#### DATASET EXCERPTS
========================================================================
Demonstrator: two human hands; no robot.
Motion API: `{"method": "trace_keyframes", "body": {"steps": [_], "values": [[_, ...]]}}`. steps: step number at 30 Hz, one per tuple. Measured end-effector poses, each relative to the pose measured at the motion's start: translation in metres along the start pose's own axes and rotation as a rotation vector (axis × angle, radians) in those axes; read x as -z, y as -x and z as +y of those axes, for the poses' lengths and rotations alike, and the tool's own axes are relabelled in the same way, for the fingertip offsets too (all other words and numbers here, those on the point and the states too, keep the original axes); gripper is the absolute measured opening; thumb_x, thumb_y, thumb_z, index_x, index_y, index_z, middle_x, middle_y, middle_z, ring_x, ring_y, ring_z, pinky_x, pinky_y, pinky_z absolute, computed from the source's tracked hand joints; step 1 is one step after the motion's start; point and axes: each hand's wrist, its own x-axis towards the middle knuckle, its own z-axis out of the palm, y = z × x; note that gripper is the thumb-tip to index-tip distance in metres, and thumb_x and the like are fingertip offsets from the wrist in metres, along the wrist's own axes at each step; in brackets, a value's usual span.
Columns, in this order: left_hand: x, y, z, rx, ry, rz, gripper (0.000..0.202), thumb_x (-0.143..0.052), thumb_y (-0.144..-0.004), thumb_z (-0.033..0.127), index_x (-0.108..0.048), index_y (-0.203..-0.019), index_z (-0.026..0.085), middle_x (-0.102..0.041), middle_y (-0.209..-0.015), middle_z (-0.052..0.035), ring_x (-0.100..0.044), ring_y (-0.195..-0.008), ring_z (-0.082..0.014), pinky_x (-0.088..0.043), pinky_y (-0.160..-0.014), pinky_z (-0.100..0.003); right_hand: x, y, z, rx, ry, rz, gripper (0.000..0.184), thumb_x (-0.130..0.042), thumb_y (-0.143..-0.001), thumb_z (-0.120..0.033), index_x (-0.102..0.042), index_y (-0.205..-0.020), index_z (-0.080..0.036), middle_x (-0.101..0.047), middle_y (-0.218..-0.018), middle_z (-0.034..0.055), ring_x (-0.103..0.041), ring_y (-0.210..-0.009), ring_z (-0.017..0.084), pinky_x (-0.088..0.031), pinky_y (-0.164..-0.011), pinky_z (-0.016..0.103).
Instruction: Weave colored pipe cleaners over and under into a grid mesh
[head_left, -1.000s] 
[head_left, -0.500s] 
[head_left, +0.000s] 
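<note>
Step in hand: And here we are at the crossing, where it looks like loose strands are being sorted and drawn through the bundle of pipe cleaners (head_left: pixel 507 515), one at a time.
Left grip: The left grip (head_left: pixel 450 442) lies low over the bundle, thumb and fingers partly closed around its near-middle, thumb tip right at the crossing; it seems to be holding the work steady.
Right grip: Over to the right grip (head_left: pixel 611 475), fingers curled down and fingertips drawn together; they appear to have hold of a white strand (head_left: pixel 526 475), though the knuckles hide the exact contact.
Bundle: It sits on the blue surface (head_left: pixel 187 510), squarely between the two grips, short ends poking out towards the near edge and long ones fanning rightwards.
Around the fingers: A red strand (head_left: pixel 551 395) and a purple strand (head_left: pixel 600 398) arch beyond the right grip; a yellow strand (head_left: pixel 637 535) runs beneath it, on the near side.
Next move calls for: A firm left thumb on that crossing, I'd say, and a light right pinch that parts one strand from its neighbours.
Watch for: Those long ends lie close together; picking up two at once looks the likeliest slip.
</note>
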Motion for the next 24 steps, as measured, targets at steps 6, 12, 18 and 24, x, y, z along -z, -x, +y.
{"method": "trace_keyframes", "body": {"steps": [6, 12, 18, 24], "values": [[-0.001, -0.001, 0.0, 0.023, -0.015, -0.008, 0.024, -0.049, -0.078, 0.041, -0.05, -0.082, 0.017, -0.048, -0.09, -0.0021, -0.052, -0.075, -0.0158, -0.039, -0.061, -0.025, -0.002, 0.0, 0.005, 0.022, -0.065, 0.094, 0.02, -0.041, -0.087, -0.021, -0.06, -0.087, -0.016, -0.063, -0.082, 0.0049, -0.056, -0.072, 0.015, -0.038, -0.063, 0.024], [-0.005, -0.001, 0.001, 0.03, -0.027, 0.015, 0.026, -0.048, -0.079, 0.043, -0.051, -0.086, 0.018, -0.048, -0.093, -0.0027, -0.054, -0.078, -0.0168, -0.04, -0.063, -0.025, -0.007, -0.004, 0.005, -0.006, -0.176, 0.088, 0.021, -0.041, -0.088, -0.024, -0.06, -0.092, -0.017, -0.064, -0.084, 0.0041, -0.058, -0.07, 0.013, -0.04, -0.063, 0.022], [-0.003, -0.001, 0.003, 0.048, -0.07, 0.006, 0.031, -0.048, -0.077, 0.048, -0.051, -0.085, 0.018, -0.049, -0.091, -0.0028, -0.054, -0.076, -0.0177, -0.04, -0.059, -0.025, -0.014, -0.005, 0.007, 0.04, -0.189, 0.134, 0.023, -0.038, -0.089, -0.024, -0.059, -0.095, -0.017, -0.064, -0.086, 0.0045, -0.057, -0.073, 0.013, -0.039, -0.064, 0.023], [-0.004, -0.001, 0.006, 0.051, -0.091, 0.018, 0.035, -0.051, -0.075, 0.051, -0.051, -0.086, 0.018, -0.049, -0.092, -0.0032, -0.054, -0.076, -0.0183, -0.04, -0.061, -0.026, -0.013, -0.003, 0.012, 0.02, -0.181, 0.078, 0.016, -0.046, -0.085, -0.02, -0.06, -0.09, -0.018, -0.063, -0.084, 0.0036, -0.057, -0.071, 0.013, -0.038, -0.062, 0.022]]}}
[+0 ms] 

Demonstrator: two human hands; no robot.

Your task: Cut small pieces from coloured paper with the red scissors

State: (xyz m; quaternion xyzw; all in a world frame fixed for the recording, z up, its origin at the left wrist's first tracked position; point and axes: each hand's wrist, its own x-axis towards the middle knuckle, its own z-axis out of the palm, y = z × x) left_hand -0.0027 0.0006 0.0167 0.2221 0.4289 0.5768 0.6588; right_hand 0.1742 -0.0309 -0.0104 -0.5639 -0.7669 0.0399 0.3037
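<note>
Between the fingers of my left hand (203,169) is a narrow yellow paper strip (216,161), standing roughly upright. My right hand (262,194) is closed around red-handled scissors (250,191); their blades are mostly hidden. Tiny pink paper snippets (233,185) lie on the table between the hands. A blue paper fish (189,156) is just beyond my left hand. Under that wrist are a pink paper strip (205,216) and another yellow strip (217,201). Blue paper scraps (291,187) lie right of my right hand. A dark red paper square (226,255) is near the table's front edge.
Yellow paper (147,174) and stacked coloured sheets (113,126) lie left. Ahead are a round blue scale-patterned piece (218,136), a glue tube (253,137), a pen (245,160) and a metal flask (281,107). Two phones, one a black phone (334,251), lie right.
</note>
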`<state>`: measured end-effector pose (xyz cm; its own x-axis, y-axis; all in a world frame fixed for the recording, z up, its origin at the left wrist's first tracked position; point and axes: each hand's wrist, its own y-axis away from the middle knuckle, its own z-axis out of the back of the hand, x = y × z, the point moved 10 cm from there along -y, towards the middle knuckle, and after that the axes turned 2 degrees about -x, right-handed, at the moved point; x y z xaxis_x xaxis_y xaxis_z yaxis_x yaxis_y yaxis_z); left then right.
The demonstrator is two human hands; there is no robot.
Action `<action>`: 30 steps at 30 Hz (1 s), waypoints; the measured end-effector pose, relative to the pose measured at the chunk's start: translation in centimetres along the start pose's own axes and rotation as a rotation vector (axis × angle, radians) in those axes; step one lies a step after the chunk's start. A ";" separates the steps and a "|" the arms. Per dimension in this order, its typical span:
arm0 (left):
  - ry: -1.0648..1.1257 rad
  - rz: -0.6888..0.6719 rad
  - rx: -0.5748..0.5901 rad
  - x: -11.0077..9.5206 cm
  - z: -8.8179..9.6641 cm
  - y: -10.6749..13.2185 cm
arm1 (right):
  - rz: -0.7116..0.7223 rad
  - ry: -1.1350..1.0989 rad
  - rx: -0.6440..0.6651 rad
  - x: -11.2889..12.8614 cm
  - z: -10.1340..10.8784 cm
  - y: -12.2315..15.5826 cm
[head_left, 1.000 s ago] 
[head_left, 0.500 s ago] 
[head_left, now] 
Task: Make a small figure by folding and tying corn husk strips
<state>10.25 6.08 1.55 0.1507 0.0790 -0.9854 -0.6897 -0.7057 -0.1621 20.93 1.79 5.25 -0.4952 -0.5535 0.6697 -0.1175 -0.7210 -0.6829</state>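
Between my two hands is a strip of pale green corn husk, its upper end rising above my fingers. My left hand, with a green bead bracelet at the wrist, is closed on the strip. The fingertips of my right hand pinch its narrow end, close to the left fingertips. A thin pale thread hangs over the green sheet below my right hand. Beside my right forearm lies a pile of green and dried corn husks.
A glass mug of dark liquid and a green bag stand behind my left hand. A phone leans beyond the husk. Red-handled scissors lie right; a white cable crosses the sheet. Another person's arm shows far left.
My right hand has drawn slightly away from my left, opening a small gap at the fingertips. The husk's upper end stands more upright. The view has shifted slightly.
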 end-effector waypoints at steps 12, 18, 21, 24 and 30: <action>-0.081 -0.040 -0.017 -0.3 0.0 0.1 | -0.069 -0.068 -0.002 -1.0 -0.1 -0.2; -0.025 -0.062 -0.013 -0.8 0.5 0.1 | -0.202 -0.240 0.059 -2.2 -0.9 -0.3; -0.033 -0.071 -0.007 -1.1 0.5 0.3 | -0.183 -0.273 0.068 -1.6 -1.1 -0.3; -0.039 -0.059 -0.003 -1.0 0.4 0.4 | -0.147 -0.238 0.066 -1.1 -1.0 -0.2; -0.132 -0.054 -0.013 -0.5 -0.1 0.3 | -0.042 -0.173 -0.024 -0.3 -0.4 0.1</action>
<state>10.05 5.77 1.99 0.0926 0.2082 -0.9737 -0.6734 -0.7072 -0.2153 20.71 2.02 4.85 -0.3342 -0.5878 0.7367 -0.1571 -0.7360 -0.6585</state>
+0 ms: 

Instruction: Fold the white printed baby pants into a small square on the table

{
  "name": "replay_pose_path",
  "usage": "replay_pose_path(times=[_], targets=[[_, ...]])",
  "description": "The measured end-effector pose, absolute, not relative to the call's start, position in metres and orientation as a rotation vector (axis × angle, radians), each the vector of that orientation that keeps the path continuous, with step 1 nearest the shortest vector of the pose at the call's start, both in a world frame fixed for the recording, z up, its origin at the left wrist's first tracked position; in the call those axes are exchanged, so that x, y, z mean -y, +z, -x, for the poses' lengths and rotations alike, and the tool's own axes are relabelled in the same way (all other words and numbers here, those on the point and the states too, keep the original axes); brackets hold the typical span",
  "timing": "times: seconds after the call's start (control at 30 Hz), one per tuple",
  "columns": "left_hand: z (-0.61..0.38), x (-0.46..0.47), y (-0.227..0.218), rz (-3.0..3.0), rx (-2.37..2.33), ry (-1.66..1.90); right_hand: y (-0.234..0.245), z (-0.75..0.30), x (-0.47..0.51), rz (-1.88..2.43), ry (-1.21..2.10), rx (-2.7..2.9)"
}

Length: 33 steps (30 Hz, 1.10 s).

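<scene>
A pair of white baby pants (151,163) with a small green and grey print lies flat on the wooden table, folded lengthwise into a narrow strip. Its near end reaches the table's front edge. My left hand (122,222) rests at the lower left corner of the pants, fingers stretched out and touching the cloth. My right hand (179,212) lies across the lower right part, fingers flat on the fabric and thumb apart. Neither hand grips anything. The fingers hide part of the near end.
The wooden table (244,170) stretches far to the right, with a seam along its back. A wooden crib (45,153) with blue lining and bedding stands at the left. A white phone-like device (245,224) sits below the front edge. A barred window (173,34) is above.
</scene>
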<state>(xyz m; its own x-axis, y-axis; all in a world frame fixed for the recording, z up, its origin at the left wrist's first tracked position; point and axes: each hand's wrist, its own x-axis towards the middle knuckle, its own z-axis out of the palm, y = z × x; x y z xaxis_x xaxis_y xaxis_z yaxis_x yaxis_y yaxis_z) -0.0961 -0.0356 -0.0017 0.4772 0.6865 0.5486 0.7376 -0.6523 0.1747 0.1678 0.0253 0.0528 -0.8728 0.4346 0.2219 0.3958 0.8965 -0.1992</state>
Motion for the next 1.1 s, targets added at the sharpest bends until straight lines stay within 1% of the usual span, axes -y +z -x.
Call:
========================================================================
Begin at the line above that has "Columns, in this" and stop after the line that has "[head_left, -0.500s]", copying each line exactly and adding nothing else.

Columns, in this order: left_hand: x, y, z, rx, ry, rz, gripper (0.000..0.202), thumb_x (-0.143..0.052), thumb_y (-0.144..-0.004), thumb_z (-0.033..0.127), index_x (-0.108..0.048), index_y (-0.203..-0.019), index_z (-0.026..0.085), middle_x (-0.102..0.041), middle_y (-0.209..-0.015), middle_z (-0.052..0.035), ring_x (-0.100..0.044), ring_y (-0.195..-0.008), ring_z (-0.082..0.014), pinky_x (-0.088..0.043), pinky_y (-0.160..-0.014), pinky_z (-0.100..0.003); right_hand: x, y, z, rx, ry, rz, gripper (0.000..0.184), thumb_x (-0.130..0.042), thumb_y (-0.143..-0.001), thumb_z (-0.120..0.033), index_x (-0.102..0.042), index_y (-0.205..-0.020), index_z (-0.080..0.036), middle_x (-0.101..0.047), middle_y (-0.218..-0.018), middle_z (-0.034..0.055), ring_x (-0.103..0.041), ring_y (-0.210..-0.009), ring_z (-0.017..0.084), pinky_x (-0.088..0.031), pinky_y (-0.164..-0.011), pinky_z (-0.016..0.103).
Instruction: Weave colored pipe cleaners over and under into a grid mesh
[head_left, -1.000s] 
[head_left, -0.500s] 

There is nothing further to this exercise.